__Activity__: Write out the data again in full, exactly as it reads.

__Data provided__:
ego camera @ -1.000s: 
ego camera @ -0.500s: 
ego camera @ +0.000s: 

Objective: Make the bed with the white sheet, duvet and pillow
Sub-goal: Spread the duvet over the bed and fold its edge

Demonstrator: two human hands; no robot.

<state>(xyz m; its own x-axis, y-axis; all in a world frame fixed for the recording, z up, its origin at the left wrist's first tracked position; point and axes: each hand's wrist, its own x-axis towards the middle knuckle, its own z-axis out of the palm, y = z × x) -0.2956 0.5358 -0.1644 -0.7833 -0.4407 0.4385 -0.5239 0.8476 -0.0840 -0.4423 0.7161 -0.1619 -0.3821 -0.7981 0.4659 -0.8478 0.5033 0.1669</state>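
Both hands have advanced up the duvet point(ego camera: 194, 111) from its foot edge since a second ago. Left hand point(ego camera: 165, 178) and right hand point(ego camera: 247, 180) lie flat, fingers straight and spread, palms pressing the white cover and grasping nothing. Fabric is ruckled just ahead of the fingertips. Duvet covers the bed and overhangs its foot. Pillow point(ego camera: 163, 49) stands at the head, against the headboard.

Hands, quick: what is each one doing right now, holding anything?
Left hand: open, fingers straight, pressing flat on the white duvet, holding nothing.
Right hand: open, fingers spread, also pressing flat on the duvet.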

__Expected output__:
ego camera @ -1.000s: 
ego camera @ -0.500s: 
ego camera @ +0.000s: 

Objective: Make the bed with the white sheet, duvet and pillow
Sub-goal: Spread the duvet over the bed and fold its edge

Demonstrator: two human hands; no robot.

<state>(xyz m; its own x-axis, y-axis; all in a world frame fixed for the recording, z up, its origin at the left wrist's first tracked position; point and axes: each hand's wrist, its own x-axis towards the middle knuckle, its own z-axis out of the palm, y = z × x) -0.2956 0.5358 -0.1644 -0.7833 -0.4407 0.4385 -0.5239 0.8476 -0.0840 -0.4423 0.7161 -0.1619 -0.3821 -0.7981 0.4659 -0.8478 0.5033 0.1669</state>
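Both hands have advanced up the duvet point(ego camera: 194, 111) from its foot edge since a second ago. Left hand point(ego camera: 165, 178) and right hand point(ego camera: 247, 180) lie flat, fingers straight and spread, palms pressing the white cover and grasping nothing. Fabric is ruckled just ahead of the fingertips. Duvet covers the bed and overhangs its foot. Pillow point(ego camera: 163, 49) stands at the head, against the headboard.

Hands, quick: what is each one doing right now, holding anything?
Left hand: open, fingers straight, pressing flat on the white duvet, holding nothing.
Right hand: open, fingers spread, also pressing flat on the duvet.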

No additional answer text is required.